▶ **THE TASK**: Scan the entries below and extract each line with the word "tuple" in it.

───── EXERCISE MATERIAL

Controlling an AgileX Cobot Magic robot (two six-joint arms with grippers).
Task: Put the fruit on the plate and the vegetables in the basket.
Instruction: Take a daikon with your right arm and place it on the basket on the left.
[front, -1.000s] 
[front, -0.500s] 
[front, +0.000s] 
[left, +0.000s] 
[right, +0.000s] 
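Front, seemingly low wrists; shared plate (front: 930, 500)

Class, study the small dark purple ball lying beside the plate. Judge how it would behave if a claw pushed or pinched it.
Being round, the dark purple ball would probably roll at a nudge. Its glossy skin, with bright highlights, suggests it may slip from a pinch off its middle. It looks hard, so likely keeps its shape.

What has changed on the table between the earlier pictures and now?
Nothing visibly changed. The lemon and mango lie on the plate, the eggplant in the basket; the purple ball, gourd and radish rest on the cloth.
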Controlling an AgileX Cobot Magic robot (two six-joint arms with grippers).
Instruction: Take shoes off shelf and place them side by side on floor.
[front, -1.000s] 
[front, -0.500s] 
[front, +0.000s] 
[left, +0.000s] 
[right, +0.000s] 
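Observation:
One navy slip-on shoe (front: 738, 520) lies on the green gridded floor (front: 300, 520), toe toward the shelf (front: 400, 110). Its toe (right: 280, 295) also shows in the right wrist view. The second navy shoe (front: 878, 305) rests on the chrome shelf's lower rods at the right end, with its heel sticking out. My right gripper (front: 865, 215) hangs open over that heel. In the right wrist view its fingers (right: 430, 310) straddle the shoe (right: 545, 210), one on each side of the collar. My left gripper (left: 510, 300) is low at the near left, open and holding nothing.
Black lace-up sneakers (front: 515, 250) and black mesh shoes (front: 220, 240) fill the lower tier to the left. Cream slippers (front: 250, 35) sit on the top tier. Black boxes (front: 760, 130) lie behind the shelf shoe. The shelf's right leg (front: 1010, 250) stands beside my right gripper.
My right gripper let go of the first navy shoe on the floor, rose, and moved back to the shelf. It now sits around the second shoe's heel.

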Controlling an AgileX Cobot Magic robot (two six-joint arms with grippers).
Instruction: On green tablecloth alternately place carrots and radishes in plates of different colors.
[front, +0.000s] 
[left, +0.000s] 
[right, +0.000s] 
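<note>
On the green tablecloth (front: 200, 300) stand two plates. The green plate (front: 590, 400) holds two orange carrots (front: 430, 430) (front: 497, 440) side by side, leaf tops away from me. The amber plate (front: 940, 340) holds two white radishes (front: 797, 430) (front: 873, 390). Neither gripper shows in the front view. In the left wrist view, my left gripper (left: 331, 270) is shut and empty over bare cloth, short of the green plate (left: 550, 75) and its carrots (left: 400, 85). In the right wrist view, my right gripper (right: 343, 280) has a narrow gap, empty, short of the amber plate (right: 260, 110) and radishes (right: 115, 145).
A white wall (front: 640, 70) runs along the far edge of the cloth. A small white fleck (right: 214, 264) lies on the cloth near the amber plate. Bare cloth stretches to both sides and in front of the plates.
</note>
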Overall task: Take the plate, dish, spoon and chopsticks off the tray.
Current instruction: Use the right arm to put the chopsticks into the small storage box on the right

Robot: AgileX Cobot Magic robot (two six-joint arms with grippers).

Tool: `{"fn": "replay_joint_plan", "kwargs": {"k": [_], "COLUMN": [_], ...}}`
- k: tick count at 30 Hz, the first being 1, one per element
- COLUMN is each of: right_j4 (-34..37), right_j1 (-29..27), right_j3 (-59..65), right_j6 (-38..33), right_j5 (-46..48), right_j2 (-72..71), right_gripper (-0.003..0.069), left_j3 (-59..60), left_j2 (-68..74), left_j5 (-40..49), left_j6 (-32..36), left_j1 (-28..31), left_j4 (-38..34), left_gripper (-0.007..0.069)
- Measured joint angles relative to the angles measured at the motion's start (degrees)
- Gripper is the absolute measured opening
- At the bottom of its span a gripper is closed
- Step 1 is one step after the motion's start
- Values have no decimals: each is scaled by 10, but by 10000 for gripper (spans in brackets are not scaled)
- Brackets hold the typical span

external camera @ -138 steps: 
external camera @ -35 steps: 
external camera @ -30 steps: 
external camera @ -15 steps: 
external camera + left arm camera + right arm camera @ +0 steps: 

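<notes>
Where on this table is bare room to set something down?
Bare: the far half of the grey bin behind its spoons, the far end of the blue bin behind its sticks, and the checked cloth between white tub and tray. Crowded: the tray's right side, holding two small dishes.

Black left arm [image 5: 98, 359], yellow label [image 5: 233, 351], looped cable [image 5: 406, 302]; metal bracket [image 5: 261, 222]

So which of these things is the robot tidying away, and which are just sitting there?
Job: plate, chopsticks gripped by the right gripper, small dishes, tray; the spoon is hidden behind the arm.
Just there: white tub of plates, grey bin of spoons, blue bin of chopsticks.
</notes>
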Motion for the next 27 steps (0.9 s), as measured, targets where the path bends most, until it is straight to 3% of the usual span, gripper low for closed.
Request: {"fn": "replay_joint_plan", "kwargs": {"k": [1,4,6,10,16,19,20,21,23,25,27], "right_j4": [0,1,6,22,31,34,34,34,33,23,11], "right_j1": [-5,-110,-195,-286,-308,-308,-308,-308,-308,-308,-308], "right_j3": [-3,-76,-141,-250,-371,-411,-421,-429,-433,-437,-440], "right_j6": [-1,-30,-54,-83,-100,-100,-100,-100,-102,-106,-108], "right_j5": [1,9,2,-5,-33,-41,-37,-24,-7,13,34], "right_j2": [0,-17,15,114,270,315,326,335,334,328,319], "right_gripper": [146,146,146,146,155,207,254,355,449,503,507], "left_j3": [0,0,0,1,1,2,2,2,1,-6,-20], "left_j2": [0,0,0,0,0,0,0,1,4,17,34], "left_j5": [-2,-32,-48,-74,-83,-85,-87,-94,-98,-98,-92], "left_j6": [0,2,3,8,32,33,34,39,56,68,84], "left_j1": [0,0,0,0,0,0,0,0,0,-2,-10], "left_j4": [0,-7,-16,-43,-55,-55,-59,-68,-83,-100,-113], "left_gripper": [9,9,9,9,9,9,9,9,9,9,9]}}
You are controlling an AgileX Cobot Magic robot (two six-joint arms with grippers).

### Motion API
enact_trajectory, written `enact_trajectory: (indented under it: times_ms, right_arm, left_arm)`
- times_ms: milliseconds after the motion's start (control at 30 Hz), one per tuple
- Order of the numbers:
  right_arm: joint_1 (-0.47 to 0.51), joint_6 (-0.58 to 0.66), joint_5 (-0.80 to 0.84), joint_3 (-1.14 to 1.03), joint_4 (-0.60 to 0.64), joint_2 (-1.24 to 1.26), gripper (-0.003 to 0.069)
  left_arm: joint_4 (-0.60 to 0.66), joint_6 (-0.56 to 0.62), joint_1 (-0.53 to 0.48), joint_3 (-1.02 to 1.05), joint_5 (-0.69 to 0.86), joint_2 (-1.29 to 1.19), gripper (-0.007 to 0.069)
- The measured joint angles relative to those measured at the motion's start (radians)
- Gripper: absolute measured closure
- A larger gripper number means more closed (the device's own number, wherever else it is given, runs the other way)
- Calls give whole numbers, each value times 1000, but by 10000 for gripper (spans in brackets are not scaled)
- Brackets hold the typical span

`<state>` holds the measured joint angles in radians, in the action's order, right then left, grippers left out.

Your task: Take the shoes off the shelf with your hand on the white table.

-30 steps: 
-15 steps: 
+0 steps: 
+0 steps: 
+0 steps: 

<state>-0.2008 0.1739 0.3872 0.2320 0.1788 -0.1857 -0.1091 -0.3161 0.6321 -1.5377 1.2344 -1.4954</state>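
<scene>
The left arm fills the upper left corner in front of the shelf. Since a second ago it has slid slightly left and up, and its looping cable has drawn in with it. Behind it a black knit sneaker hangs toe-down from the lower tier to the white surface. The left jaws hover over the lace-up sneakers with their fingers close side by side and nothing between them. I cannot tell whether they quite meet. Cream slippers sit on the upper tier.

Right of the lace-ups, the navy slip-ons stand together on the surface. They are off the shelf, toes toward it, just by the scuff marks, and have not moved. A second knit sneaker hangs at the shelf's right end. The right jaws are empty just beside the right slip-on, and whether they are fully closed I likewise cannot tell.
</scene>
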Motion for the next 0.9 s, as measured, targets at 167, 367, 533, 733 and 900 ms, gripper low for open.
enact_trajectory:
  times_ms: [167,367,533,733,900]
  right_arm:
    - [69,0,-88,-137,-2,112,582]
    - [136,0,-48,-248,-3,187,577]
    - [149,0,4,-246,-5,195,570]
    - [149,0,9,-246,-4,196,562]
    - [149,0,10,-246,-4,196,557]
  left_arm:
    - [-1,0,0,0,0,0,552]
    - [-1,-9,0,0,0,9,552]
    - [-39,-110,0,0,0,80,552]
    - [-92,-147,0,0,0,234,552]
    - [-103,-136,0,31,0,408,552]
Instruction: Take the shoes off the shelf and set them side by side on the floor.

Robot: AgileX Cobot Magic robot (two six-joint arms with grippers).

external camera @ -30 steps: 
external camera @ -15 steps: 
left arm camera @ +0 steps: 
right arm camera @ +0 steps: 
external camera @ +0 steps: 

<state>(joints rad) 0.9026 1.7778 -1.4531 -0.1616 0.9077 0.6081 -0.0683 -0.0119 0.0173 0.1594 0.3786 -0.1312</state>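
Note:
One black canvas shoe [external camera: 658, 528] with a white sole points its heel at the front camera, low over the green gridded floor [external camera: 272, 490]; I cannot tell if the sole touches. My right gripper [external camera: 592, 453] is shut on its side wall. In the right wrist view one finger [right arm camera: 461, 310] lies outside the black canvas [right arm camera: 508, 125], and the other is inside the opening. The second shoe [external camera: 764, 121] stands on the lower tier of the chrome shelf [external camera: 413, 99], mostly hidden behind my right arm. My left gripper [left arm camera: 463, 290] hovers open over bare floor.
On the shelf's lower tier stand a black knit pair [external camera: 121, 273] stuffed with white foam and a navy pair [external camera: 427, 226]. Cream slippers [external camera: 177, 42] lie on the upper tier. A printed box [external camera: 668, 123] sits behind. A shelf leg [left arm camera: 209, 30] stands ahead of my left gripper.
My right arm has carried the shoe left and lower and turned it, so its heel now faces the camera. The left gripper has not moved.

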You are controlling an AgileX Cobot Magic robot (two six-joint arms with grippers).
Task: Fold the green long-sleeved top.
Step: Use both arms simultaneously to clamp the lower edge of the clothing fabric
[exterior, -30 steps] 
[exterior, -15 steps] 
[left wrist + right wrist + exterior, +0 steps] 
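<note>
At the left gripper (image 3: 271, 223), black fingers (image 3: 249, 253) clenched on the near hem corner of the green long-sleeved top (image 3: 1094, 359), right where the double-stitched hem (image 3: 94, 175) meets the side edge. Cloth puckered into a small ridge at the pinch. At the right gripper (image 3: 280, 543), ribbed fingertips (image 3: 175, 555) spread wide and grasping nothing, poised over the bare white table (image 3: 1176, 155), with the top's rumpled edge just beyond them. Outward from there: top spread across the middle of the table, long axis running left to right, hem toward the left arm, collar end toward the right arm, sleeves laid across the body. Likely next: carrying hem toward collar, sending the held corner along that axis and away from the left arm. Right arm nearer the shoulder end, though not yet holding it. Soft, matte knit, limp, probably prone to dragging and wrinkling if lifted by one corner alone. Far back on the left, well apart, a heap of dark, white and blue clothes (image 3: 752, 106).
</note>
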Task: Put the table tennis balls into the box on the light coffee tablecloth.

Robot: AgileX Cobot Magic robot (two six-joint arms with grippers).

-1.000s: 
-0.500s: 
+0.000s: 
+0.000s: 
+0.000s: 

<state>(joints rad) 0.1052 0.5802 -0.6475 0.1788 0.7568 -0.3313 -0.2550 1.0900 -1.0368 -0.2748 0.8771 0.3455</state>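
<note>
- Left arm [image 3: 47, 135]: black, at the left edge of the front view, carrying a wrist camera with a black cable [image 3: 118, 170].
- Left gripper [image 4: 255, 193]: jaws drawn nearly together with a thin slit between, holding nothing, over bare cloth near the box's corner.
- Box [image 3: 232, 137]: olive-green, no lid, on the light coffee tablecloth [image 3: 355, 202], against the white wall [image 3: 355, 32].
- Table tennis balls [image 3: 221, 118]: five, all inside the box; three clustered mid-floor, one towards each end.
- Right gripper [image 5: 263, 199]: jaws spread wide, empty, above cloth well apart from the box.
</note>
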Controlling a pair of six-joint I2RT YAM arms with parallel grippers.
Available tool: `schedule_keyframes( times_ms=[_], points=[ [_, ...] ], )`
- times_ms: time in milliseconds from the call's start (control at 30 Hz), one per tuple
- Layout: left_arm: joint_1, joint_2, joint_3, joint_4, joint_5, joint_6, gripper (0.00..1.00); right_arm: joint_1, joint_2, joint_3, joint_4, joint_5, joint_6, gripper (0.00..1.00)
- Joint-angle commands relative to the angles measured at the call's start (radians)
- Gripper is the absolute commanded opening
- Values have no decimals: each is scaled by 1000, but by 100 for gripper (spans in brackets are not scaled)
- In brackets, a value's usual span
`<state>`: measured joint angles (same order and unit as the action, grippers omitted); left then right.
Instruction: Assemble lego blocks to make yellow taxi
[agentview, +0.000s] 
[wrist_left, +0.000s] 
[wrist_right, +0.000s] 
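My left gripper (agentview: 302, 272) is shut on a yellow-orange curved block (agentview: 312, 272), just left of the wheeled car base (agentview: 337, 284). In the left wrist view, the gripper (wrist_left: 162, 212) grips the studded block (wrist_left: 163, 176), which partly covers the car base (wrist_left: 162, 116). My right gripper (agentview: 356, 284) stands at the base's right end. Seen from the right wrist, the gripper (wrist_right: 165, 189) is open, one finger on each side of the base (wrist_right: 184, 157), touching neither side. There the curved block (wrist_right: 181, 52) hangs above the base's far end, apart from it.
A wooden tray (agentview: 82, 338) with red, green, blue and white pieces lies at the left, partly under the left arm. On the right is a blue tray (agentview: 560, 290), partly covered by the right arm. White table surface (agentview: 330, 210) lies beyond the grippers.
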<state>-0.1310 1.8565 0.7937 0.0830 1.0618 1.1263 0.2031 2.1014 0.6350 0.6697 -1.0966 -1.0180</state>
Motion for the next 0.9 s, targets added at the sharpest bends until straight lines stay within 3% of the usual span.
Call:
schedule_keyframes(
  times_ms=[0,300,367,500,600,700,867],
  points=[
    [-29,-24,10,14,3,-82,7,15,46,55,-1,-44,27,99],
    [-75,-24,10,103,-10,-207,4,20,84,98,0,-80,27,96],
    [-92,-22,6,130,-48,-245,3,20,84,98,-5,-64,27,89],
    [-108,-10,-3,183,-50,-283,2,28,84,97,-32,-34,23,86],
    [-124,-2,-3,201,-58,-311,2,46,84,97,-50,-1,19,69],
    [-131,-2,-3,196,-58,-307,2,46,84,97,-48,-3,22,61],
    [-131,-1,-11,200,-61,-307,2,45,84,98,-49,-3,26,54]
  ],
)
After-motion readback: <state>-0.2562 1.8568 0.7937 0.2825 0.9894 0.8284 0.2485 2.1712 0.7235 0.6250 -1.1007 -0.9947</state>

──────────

▶ **ANSWER TO THIS PROBLEM**:
- times_ms: milliseconds after the motion's start (control at 30 Hz), one per tuple
- times_ms: time in milliseconds from the call's start (control at 30 Hz), one per tuple

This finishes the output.